Exercise
Output, exactly and in full, only the lines from the one containing "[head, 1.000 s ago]" to the last line of the data. Pictures should not appear.

Source material
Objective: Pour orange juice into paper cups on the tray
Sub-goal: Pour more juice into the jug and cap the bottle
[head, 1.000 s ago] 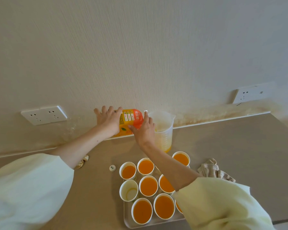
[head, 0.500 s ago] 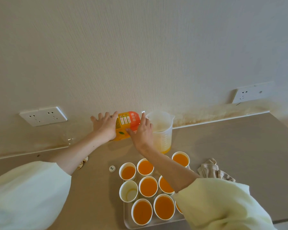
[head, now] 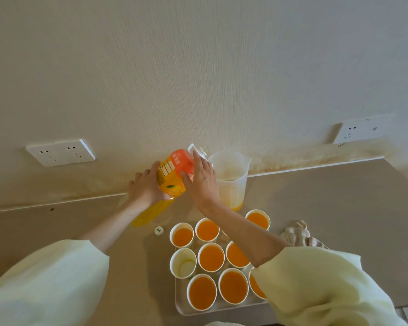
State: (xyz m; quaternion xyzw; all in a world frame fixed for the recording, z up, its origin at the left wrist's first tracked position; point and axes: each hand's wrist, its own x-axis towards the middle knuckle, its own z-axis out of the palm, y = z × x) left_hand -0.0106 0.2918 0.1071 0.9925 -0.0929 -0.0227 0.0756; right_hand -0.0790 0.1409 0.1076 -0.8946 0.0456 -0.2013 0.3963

Written response
[head, 1.000 s ago] 
[head, 0.500 s ago] 
[head, now] 
State: (xyz m; quaternion xyzw; all in a world frame fixed for the recording, z up, its origin at the left wrist's first tracked position; point and axes: each hand's wrist, its own x-axis towards the middle knuckle, its own z-axis out of the palm, y = z × x) left_hand -0.0106 0.2918 0.1071 0.9925 -0.0929 -0.0227 0.0756; right_hand -0.0790 0.1409 0.1076 -0.8946 0.0456 -0.2013 0.3963

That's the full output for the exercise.